§ **TASK REQUIREMENTS**
For each line below, write it out exactly as it appears.

_____

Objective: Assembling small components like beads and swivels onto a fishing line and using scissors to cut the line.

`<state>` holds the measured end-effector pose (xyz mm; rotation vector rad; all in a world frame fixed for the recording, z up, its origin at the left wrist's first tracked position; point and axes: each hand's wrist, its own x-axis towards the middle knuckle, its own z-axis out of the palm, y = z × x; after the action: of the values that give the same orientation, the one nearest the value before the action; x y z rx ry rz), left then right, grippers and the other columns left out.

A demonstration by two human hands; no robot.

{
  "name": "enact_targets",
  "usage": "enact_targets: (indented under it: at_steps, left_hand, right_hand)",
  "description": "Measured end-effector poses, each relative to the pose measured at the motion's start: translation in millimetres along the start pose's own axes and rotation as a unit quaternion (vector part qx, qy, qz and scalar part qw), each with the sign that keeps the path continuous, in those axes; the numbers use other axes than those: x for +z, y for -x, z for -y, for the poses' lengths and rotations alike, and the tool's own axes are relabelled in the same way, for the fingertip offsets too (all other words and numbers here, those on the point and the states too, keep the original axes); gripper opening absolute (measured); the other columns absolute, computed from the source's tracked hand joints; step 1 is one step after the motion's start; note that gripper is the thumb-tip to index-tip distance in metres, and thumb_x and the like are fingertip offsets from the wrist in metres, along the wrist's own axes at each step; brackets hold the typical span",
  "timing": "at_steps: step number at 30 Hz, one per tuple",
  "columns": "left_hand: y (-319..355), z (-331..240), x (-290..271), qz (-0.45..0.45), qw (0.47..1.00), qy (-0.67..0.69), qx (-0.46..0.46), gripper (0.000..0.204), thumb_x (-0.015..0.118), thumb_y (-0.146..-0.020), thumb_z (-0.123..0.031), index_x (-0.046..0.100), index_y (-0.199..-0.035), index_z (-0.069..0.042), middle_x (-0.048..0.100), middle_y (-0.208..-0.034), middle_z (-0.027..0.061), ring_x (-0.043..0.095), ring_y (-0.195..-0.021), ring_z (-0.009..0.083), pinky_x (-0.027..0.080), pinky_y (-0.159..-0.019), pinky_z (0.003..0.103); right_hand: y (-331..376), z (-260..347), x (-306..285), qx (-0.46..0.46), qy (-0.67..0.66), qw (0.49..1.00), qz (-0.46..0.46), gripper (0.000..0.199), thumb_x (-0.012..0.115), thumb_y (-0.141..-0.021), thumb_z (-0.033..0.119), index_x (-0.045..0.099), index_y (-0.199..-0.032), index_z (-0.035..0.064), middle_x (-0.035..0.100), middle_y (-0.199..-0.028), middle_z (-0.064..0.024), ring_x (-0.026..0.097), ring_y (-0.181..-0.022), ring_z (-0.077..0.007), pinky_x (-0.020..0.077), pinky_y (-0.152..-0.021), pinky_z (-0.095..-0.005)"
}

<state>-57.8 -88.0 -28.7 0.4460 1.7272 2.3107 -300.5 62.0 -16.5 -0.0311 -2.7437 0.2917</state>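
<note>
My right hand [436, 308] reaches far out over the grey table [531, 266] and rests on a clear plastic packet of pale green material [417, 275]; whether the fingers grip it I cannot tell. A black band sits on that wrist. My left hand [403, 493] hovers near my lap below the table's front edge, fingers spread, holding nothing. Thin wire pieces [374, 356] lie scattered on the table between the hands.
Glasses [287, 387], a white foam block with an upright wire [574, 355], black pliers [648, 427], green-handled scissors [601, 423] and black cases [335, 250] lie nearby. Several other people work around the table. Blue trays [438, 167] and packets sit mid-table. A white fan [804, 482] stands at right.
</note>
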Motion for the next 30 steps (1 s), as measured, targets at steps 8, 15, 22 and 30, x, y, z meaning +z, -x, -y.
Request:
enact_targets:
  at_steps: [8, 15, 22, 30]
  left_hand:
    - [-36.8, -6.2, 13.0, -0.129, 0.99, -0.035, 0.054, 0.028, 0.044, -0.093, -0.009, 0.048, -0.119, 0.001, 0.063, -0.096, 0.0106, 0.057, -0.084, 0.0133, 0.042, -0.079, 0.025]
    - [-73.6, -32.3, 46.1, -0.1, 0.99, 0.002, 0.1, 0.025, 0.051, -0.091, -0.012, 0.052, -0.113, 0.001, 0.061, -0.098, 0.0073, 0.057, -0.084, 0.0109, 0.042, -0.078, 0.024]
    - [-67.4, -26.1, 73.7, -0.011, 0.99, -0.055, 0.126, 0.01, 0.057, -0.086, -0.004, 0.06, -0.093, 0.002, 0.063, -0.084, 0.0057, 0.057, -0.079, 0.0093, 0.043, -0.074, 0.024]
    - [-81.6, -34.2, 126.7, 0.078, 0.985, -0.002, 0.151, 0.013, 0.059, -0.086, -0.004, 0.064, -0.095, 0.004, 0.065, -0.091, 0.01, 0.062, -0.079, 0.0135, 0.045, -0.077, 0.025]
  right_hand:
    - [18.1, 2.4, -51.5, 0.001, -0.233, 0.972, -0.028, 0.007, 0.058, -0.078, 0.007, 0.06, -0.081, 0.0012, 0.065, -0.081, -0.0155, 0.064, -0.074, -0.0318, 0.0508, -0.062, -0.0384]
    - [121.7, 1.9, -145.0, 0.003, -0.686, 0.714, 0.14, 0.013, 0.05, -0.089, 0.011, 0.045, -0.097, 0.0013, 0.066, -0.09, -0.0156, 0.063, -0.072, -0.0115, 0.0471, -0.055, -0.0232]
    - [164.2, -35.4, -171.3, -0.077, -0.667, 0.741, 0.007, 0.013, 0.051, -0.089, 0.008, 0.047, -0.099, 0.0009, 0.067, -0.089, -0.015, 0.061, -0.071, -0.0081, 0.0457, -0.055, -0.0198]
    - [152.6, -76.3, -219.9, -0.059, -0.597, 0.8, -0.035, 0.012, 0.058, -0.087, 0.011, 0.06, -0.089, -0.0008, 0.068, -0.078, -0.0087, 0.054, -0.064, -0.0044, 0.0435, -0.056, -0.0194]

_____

§ **TASK OUTPUT**
Objective: Assembling small components like beads and swivels onto a fishing line and using scissors to cut the line.

`<state>` holds the measured end-effector pose (xyz mm; rotation vector rad; all in a world frame fixed for the recording, z up, its origin at the left wrist's first tracked position; point and axes: each hand's wrist, its own x-axis towards the middle knuckle, its own z-axis out of the palm, y = z × x; after the action: of the values that give the same orientation, the one nearest the value before the action; x y z rx ry rz), left then right, grippers and the other columns left out.

A demonstration by two human hands; no robot.

{
  "name": "enact_targets",
  "usage": "enact_targets: (indented under it: at_steps, left_hand, right_hand)",
  "description": "Measured end-effector poses, each relative to the pose measured at the motion's start: translation in millimetres along the start pose's own axes and rotation as a unit quaternion (vector part qx, qy, qz and scalar part qw), each with the sign that keeps the path continuous, in those axes; the numbers use other axes than those: x for +z, y for -x, z for -y, for the poses' lengths and rotations alike, and the tool's own axes are relabelled in the same way, for the fingertip offsets too (all other words and numbers here, those on the point and the states too, keep the original axes); gripper opening absolute (measured); the other columns absolute, computed from the source's tracked hand joints; step 1 is one step after the motion's start; note that gripper is the thumb-tip to index-tip distance in metres, and thumb_x and the like are fingertip offsets from the wrist in metres, along the wrist's own axes at each step; brackets hold the typical span",
  "timing": "at_steps: step number at 30 Hz, one per tuple",
  "columns": "left_hand: y (-319..355), z (-331..240), x (-290..271), qz (-0.45..0.45), qw (0.47..1.00), qy (-0.67..0.69), qx (-0.46..0.46), gripper (0.000..0.204), thumb_x (-0.015..0.118), thumb_y (-0.146..-0.020), thumb_z (-0.123..0.031), index_x (-0.046..0.100), index_y (-0.199..-0.035), index_z (-0.069..0.042), middle_x (-0.048..0.100), middle_y (-0.208..-0.034), middle_z (-0.027..0.061), ring_x (-0.043..0.095), ring_y (-0.195..-0.021), ring_z (-0.009..0.083), pinky_x (-0.027..0.080), pinky_y (-0.159..-0.019), pinky_z (0.003..0.103); right_hand: y (-331..376), z (-260..347), x (-306..285), qx (-0.46..0.46), qy (-0.67..0.66), qw (0.49..1.00), qz (-0.46..0.46), gripper (0.000..0.199), thumb_x (-0.012..0.115), thumb_y (-0.141..-0.021), thumb_z (-0.033..0.119), index_x (-0.045..0.099), index_y (-0.199..-0.032), index_z (-0.035..0.064), middle_x (-0.035..0.100), middle_y (-0.199..-0.028), middle_z (-0.064..0.024), ring_x (-0.026..0.097), ring_y (-0.181..-0.022), ring_z (-0.077..0.007), pinky_x (-0.020..0.077), pinky_y (-0.152..-0.021), pinky_z (-0.095..-0.005)"
}

<state>-57.8 -88.0 -28.7 0.4460 1.7272 2.3107 -300.5 62.0 -16.5 -0.0311 -2.7437 0.2917</state>
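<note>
My right hand [436, 308] reaches far out over the grey table [531, 266] and rests on a clear plastic packet of pale green material [417, 275]; whether the fingers grip it I cannot tell. A black band sits on that wrist. My left hand [403, 493] hovers near my lap below the table's front edge, fingers spread, holding nothing. Thin wire pieces [374, 356] lie scattered on the table between the hands.
Glasses [287, 387], a white foam block with an upright wire [574, 355], black pliers [648, 427], green-handled scissors [601, 423] and black cases [335, 250] lie nearby. Several other people work around the table. Blue trays [438, 167] and packets sit mid-table. A white fan [804, 482] stands at right.
</note>
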Motion for the next 30 steps (1 s), as measured, targets at steps 8, 15, 22 and 30, x, y, z meaning +z, -x, -y.
Request:
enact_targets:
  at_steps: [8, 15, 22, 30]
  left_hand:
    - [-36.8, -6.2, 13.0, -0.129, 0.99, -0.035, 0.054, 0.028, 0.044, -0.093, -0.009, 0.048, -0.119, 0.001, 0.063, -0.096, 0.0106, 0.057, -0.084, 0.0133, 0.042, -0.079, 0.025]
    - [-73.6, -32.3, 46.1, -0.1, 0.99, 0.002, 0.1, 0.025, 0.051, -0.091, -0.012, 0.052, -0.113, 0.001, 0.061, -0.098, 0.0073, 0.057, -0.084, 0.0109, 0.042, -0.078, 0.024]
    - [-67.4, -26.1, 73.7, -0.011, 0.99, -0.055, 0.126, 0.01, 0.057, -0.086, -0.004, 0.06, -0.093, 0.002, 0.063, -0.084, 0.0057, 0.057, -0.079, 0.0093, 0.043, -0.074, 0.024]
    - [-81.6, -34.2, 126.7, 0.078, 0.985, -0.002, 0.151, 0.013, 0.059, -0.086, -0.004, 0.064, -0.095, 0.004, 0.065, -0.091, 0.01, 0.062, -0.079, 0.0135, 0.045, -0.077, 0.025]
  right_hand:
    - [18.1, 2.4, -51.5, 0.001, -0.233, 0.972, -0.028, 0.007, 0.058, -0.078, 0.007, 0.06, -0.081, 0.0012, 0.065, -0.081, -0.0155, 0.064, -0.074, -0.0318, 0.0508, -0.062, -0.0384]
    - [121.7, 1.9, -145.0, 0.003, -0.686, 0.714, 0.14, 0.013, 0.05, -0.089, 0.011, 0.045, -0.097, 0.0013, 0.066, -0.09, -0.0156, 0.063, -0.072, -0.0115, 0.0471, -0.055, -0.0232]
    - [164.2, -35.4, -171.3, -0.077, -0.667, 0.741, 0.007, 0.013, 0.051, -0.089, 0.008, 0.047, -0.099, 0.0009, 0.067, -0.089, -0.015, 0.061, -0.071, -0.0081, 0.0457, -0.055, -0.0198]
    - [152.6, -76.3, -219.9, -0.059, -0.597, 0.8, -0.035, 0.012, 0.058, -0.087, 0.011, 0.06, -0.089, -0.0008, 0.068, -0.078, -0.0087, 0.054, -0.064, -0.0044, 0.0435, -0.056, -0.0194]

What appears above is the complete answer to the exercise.